Hi,
Colonel Kernel wrote:
Quote:
The "commit()" has "per accessed location" overhead.
Only if the policy is "pessimistic" (i.e. -- lazy writes). For an "optimistic" policy (i.e. -- eager writes), the overhead is on abort, not commit.
I discount all optimistic policies, as they tend to allow transactions to read inconsistent state (see this
Wikipedia page). While it's technically possible to detect this in exception handlers and recover (e.g. abort transactions if an exception occurs while a transaction is working on inconsistent data), it's messy and doesn't help if the code goes into an infinite loop.

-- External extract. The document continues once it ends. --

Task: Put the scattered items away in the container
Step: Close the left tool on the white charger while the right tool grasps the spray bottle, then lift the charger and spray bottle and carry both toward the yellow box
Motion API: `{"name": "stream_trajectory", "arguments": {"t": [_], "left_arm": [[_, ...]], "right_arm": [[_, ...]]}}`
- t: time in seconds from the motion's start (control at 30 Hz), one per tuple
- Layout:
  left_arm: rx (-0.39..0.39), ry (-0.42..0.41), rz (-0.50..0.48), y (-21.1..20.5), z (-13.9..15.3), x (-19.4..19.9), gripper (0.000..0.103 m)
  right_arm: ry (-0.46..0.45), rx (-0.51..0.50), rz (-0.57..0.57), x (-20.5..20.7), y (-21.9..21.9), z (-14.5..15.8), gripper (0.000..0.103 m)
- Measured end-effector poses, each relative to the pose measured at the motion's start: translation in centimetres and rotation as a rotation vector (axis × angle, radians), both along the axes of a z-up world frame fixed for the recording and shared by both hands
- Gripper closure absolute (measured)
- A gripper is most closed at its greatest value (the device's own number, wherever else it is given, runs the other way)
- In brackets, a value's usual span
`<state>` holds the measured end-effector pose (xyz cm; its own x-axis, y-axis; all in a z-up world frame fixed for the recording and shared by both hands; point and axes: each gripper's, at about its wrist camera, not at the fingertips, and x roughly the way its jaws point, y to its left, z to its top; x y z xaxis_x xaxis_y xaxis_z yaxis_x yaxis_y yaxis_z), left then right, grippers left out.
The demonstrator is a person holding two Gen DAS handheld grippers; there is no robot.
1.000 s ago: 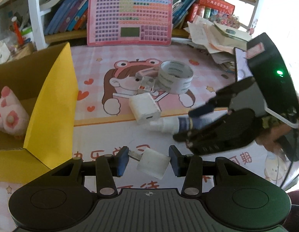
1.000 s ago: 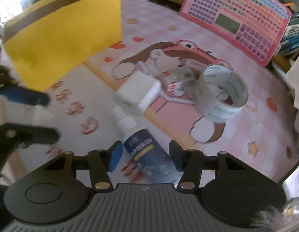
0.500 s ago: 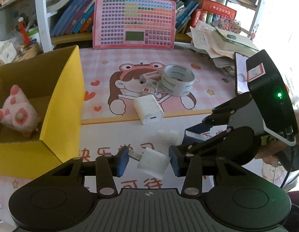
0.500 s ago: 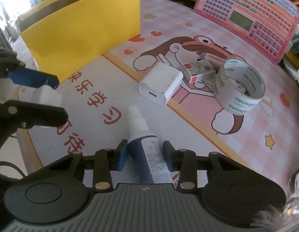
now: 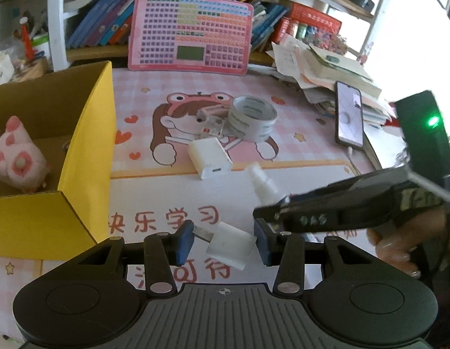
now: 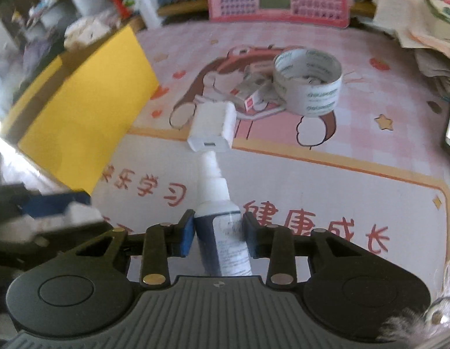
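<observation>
My left gripper (image 5: 223, 242) is shut on a small white USB plug adapter (image 5: 229, 244) and holds it above the mat. My right gripper (image 6: 217, 234) is shut on a dark blue spray bottle (image 6: 222, 232) with a white nozzle; the right gripper also shows in the left wrist view (image 5: 271, 216). The yellow cardboard box (image 5: 85, 145) stands at the left with a pink plush toy (image 5: 17, 160) inside. A white charger block (image 5: 209, 157), a tape roll (image 5: 251, 117) and small clear boxes (image 5: 212, 120) lie on the mat.
A pink keyboard toy (image 5: 190, 46) leans against the bookshelf at the back. A phone (image 5: 348, 115) and a paper pile (image 5: 318, 69) lie at the right. The cartoon mat (image 6: 341, 160) covers the table.
My right gripper closed on the spray bottle and lifted it, turning its nozzle toward the charger block. My left gripper rose and drew back a little with the adapter.
</observation>
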<state>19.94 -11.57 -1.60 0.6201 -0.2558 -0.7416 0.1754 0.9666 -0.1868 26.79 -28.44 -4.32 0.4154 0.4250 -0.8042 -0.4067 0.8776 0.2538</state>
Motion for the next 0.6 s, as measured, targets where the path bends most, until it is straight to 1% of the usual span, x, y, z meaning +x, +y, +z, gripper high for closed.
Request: {"name": "stream_trajectory", "arguments": {"t": [0.07, 0.13, 0.2, 0.37, 0.43, 0.5, 0.6], "left_arm": [[-0.005, -0.010, -0.017, 0.2, 0.2, -0.4, 0.059], [-0.008, -0.014, -0.029, 0.4, 0.2, -0.6, 0.059], [-0.008, -0.011, -0.040, 0.7, 0.2, -0.7, 0.059], [-0.002, -0.040, -0.089, 1.4, 0.8, -1.9, 0.059], [-0.004, -0.039, -0.101, 1.7, 0.9, -2.4, 0.059], [-0.006, -0.041, -0.113, 2.2, 0.9, -2.9, 0.060], [-0.018, -0.057, -0.128, 3.0, 1.3, -3.9, 0.059]], "right_arm": [[-0.021, 0.016, -0.025, -1.0, -0.1, 0.7, 0.071], [-0.050, -0.001, -0.041, -1.9, 0.1, 1.0, 0.072], [-0.054, -0.011, -0.077, -2.4, 0.2, 1.0, 0.072], [-0.093, 0.009, -0.146, -4.4, 0.0, 2.0, 0.072], [-0.095, 0.009, -0.173, -5.2, 0.2, 2.0, 0.072], [-0.096, 0.001, -0.183, -6.0, 0.7, 2.1, 0.072], [-0.128, -0.008, -0.182, -7.3, 1.6, 2.7, 0.072]]}}
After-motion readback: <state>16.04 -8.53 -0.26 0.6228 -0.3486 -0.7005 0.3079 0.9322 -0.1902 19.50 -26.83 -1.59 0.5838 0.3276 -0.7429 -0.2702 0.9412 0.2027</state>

Of course programmers could be very careful and (try to) avoid writing code that can't handle inconsistent state, but this introduces the possibility of bugs that result in race conditions that are very hard to find and debug. It just doesn't make any sense considering the main idea of STM is to make concurrency easier than traditional locking (rather than harder).
Colonel Kernel wrote:
Quote:
Is unlikely to allow programmers to mix languages
I disagree -- since most of the complexity is in the run-time environment, I think it would be possible for a cross-language environment like the CLR to support STM for any of the supported languages. The compilers would have to support it too, to some degree (it may be possible to implement a lot of the instrumentation at the step where native code is generated from IL).
I was thinking more of using GCC to compile some C and linking it with object files compiled by Delphi and NASM. I was also thinking of the current implementations of STM (which are mostly libraries, not run-time environments).
You are right though - it'd be technically possible for someone like Microsoft to create a suite of compatible compilers that all support the same STM implementation.
Colonel Kernel wrote:
Quote:
HTM - doesn't allow different performance trade-offs to be made by different libraries and/or different compilers.
While this is true, it may be possible to have different policies in the OS support code that goes along with the special HTM hardware... I haven't read enough about it to say for sure.
I guess it'd also be technically possible to have different policies in an OS's page-based STM support code too...
Colonel Kernel wrote:
Quote:
Is unlikely to be usable in practice without linear memory manager assistance.
Probably more than just the linear memory manager. What part of the OS maintains transaction state across interrupts, thread switches, and thread migrations?
I don't know, but whatever part of the OS does would probably just call the linear memory manager routines for shifting data from the CPUs tranactional cache to temporary pages of RAM (where the temporary pages of RAM would need to be handled by the linear memory manager during "transaction abort exceptions" and "transaction commit exceptions").
Colonel Kernel wrote:
Quote:
May never exist unless the CPU manufacturers consider HTM to be a profitable/marketable feature.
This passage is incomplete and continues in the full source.